[geeklog-devel] GL2 ACL
Vincent Furia
vfuria at gmail.com
Mon Dec 13 23:54:37 EST 2004
On Mon, 13 Dec 2004 19:54:25 -0600, Tony Bibbs <tony at tonybibbs.com> wrote:
> Vinny, is this still the direction you are thinking of? If so I have a
> question:
Yes, I'll do my best to answer.
> - the acl table listed has an id field as the PK. Right after that is
> an item field which, I assume is a foreign key to the item table. So
> what's the relation between the acl table and item table? 1-to-1?
> 1-to-many?
1 item can have many rows in the acl table.
> - So your goal, to be clear, is to be able to, on a user-by-user bases
> or group-by-group basis control access to an item. What's the
> performance implication on this?
Actually I don't think performance will be a problem. All that needs
to be done is a single SQL call with a straight join or two DB calls.

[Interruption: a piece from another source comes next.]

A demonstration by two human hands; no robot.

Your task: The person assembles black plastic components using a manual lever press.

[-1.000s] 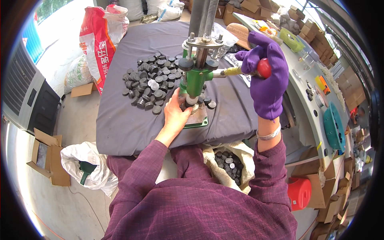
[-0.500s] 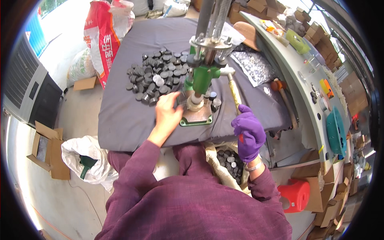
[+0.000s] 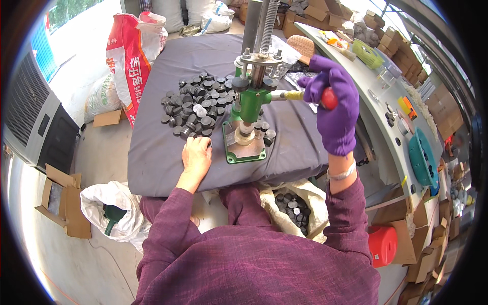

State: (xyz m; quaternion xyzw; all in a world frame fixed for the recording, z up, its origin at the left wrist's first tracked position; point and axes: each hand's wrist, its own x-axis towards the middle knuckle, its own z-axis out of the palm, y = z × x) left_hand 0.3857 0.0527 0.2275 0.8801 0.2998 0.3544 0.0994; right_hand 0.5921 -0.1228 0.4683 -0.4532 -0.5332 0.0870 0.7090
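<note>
A green hand press (image 3: 250,108) stands on the cloth-covered table, its metal base (image 3: 249,148) toward me. My right hand (image 3: 335,101), in a purple glove, is raised and closed round the end of the press lever (image 3: 292,95); the lever's red knob (image 3: 329,98) shows between the fingers. Left of the base, my bare left hand (image 3: 196,157) rests at the near edge of a pile of round black caps (image 3: 195,101). Its fingers are bent together against the caps, and what they hold is mostly hidden. Several clear-topped caps (image 3: 269,134) lie right of the press.
An open sack of black caps (image 3: 315,203) stands by my lap. On my left are a white bag with a green scoop (image 3: 114,216) and a grey air cooler (image 3: 35,101). A side table with a teal basket (image 3: 424,157) runs along the right, near a red stool (image 3: 382,245).
My right hand has gone up, swinging the lever from hanging down to roughly level. The left hand has moved from beside the press base to the pile's near edge.
</note>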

I suspect that Propel will do the latter. In any case the select
(and/or join) will be on table indices so it will be very fast. When
I first started out with this idea I did a sample using 1.3.x's
article table and making a basic acl table. The difference between
getting the permissions via 1.3.x methods vs. with acls was not
noticible until I was selecting hundreds of articles and even then I
wouldn't call the difference a huge performance hit. Unfortunately I
think I lost that code...
> For the others on the list, this has nothing to do with the
> Auth_Enterprise work that has been done. Auth_Enterprise controls
> access to the application, the ACL's build on that by providing detailed
> item-level security.
Yes, though I still will argue that Geeklog should keep a
"permissions" table (story.edit, etc) internally and ACLs should be
kept against that as well. But I bet Tony and I will talk about that
later. :)
And so people know where I got most of these ideas: I did a lot of
work with the Andrew File System (AFS) in school, and grew to really
like the granularity of its permissions system. Heres a web site that
goes into the basics of that:
http://www.psc.edu/general/filesys/afs/setpermissions.html. Hopefully
you'll be able to see what I was shooting for.